Problem: Please reproduce the listing in its entirety, exactly as written, but without images.

- Opening Delimiter -

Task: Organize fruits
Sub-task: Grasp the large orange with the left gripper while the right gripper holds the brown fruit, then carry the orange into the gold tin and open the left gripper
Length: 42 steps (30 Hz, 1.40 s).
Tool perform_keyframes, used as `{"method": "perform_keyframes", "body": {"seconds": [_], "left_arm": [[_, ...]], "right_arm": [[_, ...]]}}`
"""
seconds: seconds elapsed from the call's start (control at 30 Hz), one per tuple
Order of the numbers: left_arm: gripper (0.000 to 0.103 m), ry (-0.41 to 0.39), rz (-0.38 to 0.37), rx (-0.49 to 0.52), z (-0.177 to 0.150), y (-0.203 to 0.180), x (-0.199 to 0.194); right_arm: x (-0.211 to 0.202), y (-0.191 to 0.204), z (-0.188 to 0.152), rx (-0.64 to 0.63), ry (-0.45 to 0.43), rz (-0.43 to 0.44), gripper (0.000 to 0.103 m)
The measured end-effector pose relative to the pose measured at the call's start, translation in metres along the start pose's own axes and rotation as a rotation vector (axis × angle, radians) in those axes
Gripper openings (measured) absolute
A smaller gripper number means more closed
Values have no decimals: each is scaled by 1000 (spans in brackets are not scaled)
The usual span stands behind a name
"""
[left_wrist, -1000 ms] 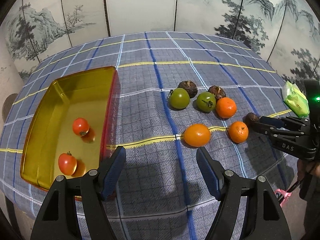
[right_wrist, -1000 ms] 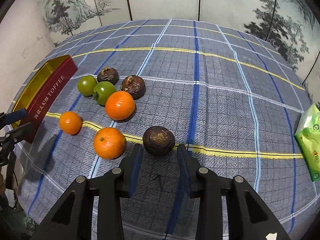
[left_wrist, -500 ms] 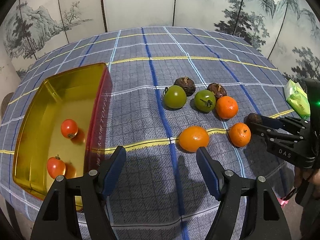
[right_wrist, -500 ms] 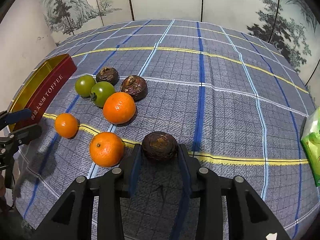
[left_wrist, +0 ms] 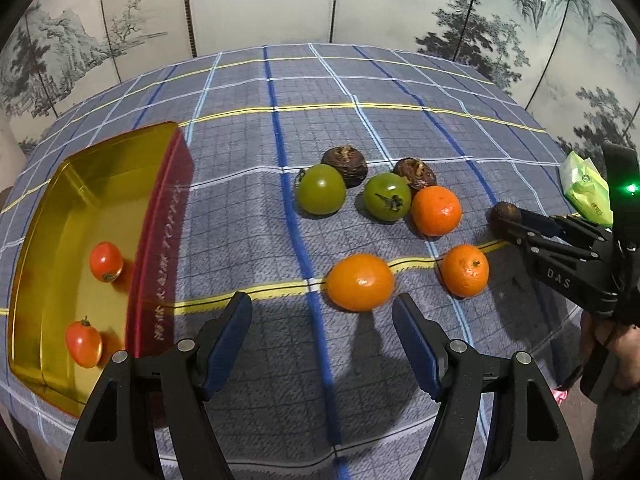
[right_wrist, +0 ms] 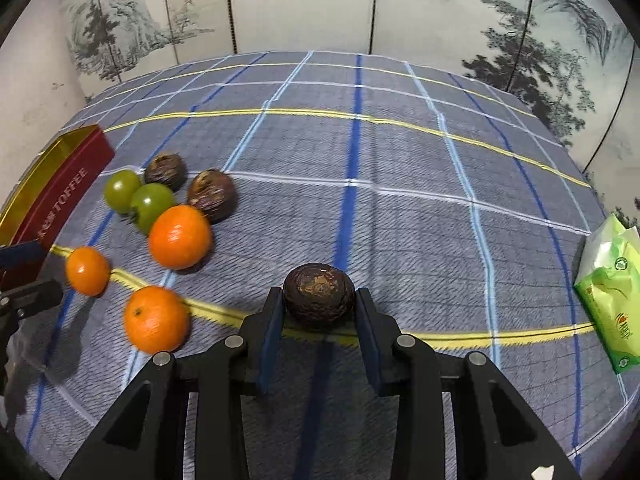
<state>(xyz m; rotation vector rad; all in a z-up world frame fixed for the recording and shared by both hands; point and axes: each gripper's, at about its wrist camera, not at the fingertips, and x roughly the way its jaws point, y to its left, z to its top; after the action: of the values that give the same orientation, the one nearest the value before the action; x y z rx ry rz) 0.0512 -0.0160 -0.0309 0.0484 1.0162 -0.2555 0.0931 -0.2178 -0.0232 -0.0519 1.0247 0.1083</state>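
My right gripper [right_wrist: 318,304] is shut on a dark brown wrinkled fruit [right_wrist: 318,294] just above the cloth; it also shows in the left wrist view [left_wrist: 505,216]. My left gripper [left_wrist: 322,316] is open and empty, just short of an orange [left_wrist: 360,282]. Two more oranges [left_wrist: 465,270] [left_wrist: 436,210], two green tomatoes [left_wrist: 321,195] [left_wrist: 387,202] and two dark brown fruits [left_wrist: 345,161] [left_wrist: 415,172] lie in a cluster. A gold tin tray [left_wrist: 48,208] at the left holds two red tomatoes [left_wrist: 105,261] [left_wrist: 83,343].
The round table has a blue-grey checked cloth [right_wrist: 400,184]. A green tissue pack [right_wrist: 610,296] lies at its right edge. The tray's red side wall [right_wrist: 60,200] reads TOFFEE. A painted folding screen [left_wrist: 320,0] stands behind the table.
My right gripper moved forward around the dark brown fruit and closed on it. My left gripper swung right, so the tray slid left in view and the oranges came nearer.
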Motion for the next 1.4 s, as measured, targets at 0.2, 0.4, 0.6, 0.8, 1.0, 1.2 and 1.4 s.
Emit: {"method": "perform_keyframes", "body": {"seconds": [0.2, 0.4, 0.6, 0.8, 1.0, 1.2, 1.4], "left_arm": [[70, 17, -19, 0, 6, -6, 10], [59, 47, -32, -4, 9, -11, 23], [48, 66, -48, -4, 8, -13, 31], [41, 66, -58, -13, 8, -14, 33], [40, 72, -67, -33, 8, -8, 31], [40, 61, -66, -46, 8, -4, 23], [40, 32, -63, -56, 12, 4, 7]], "right_arm": [[6, -6, 3, 19, -10, -7, 33], [5, -5, 1, 19, -19, -5, 33], [5, -5, 0, 18, -25, 0, 34], [4, -5, 0, 13, -24, 3, 34], [4, -5, 0, 14, -25, 3, 34], [4, -5, 0, 14, -25, 3, 34], [4, -5, 0, 14, -23, 3, 34]]}}
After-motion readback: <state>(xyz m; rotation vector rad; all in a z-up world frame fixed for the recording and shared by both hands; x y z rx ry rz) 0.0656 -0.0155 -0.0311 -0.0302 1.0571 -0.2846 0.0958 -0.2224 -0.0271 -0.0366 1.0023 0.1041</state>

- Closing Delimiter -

Result for this task:
Task: Organize fruits
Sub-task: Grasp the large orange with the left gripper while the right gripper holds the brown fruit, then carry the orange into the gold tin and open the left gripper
Length: 42 steps (30 Hz, 1.40 s).
Tool perform_keyframes, used as `{"method": "perform_keyframes", "body": {"seconds": [_], "left_arm": [[_, ...]], "right_arm": [[_, ...]]}}`
"""
seconds: seconds elapsed from the call's start (control at 30 Hz), one per tuple
Order of the numbers: left_arm: gripper (0.000 to 0.103 m), ry (-0.41 to 0.39), rz (-0.38 to 0.37), rx (-0.49 to 0.52), z (-0.177 to 0.150), y (-0.203 to 0.180), x (-0.199 to 0.194); right_arm: x (-0.211 to 0.202), y (-0.191 to 0.204), z (-0.188 to 0.152), rx (-0.64 to 0.63), ry (-0.45 to 0.43), rz (-0.43 to 0.44), gripper (0.000 to 0.103 m)
The measured end-effector pose relative to the pose measured at the call's start, translation in metres along the start pose's own axes and rotation as a rotation vector (axis × angle, radians) in those axes
Gripper openings (measured) absolute
A smaller gripper number means more closed
Values have no decimals: each is scaled by 1000 (spans in brackets are not scaled)
The usual span stands behind a name
"""
[left_wrist, -1000 ms] 
[right_wrist, -1000 ms] 
[left_wrist, -500 ms] 
[right_wrist, -500 ms] 
[left_wrist, +0 ms] 
[right_wrist, +0 ms] 
<state>(xyz m; rotation vector rad; all in a z-up world frame fixed for the recording and shared by both hands; point and axes: each gripper's, at about its wrist camera, not at the fingertips, and x roughly the way its jaws point, y to its left, z to its top; after the action: of the values that give the same orientation, the one nearest the value before the action; x y z rx ry rz) 0.0512 -0.0160 -0.0309 0.0484 1.0162 -0.2555 0.0931 -0.2178 -0.0232 -0.0519 1.0247 0.1083</state>
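My right gripper [right_wrist: 318,304] is shut on a dark brown wrinkled fruit [right_wrist: 318,294] just above the cloth; it also shows in the left wrist view [left_wrist: 505,216]. My left gripper [left_wrist: 322,316] is open and empty, just short of an orange [left_wrist: 360,282]. Two more oranges [left_wrist: 465,270] [left_wrist: 436,210], two green tomatoes [left_wrist: 321,195] [left_wrist: 387,202] and two dark brown fruits [left_wrist: 345,161] [left_wrist: 415,172] lie in a cluster. A gold tin tray [left_wrist: 48,208] at the left holds two red tomatoes [left_wrist: 105,261] [left_wrist: 83,343].
The round table has a blue-grey checked cloth [right_wrist: 400,184]. A green tissue pack [right_wrist: 610,296] lies at its right edge. The tray's red side wall [right_wrist: 60,200] reads TOFFEE. A painted folding screen [left_wrist: 320,0] stands behind the table.
My right gripper moved forward around the dark brown fruit and closed on it. My left gripper swung right, so the tray slid left in view and the oranges came nearer.
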Motion for the next 1.4 s, as measured, targets at 0.2, 0.4, 0.6, 0.8, 1.0, 1.2 and 1.4 s.
Emit: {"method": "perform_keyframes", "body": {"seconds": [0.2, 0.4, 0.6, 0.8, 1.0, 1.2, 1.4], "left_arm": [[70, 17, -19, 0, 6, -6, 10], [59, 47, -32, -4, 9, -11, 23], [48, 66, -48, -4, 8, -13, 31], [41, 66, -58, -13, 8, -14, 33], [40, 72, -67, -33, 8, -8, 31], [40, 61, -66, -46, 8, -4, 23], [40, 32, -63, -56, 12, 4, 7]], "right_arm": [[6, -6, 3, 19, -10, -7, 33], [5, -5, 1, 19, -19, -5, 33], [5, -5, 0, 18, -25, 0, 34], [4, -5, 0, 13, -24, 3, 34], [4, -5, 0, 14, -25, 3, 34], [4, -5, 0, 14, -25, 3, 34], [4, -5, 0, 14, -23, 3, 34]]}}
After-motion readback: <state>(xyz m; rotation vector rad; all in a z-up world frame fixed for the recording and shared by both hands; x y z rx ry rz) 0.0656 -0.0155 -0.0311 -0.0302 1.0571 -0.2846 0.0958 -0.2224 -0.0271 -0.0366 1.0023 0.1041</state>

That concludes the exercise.